Tools are just tools

I like Canva because I am bad at design. Canva is dumbed down enough so even I can make visually appealing graphics. They are not great. But they are not terrible either. Canva accomplishes this by removing most of the actual tools from their graphic design tool, replacing it with templates and AI features. Using Canva does not make me a good designer and I am OK with that.

I almost never use no-code tools. I have been writing software for over 20 years and these tools don’t offer me anything that I can’t already do much better. These tools simply weren’t built for me.

If you are curious about design, software development or any other creative profession, by all means start with one of these simplified tools. Once you find the thing that you are passionate about, upgrade your tools and invest the time it takes to master them.

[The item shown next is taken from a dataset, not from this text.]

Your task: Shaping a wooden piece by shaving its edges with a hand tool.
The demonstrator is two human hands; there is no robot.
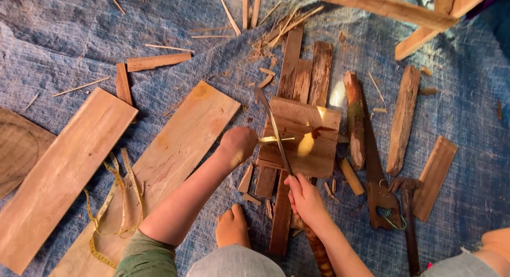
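While the right hand (pixel 307 198) grips the long blade (pixel 274 129) and the left hand (pixel 237 144) pinches a thin stick (pixel 276 140) on the square board (pixel 304 136), short controlled strokes away from fingers seem safest.

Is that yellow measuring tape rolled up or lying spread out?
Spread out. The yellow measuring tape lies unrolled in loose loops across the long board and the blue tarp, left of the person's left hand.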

When the tools we use no longer require any skills, we no longer matter. The best design is the one generated by the best design tool and which ever company owns the best design tool has a monopoly on design.

Mastering your profession is what sets you apart in a world where every new tool seems to start a sprint for a collective race to the bottom. As AI is getting more and more efficient at generating slop, your hard-earned skillset is what is going to keep you relevant. Having to invest time in learning new skills is not oppression; it is what brings you freedom.